Give back, word for word, the line that contains "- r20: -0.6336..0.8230" and all lines after it in the material, through the last; please include only these.
───── DATA SHOWN
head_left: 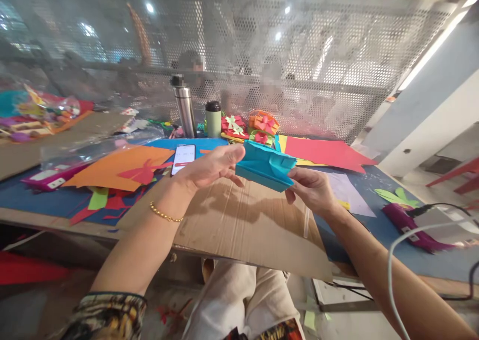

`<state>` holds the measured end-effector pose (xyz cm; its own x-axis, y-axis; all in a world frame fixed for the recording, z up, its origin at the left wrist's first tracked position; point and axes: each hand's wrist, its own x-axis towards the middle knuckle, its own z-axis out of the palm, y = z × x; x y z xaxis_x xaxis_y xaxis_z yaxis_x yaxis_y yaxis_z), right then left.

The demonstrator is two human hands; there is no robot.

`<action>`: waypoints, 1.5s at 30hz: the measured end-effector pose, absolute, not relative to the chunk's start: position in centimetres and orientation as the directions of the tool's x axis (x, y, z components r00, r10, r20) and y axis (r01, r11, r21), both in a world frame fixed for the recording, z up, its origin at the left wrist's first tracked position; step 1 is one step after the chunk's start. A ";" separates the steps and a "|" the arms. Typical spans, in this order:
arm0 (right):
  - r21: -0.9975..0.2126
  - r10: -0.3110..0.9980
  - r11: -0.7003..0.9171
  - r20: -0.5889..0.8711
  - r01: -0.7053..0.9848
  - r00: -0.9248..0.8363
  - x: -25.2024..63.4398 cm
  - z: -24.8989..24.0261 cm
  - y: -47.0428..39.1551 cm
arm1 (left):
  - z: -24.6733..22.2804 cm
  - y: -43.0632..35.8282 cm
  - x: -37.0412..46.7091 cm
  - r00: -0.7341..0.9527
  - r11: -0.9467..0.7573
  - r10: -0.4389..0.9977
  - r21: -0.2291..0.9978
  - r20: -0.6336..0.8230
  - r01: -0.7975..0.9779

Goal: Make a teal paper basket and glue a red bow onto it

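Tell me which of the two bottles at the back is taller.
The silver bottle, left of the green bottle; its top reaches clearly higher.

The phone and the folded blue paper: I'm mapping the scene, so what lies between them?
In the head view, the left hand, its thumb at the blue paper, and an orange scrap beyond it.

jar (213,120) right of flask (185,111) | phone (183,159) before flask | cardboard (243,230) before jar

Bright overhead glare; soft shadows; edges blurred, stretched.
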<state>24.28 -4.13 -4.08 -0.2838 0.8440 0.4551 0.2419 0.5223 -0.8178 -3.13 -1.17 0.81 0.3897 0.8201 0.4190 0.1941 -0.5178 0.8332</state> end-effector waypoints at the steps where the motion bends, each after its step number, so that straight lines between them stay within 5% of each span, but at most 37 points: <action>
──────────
» EXERCISE SOLUTION:
  - r20: -0.6336..0.8230
  - r01: -0.7975..0.9779

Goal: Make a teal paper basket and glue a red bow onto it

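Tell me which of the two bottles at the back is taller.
The silver bottle, left of the green bottle; its top reaches clearly higher.

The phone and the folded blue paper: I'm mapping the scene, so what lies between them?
In the head view, the left hand, its thumb at the blue paper, and an orange scrap beyond it.

jar (213,120) right of flask (185,111) | phone (183,159) before flask | cardboard (243,230) before jar

Bright overhead glare; soft shadows; edges blurred, stretched.
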<state>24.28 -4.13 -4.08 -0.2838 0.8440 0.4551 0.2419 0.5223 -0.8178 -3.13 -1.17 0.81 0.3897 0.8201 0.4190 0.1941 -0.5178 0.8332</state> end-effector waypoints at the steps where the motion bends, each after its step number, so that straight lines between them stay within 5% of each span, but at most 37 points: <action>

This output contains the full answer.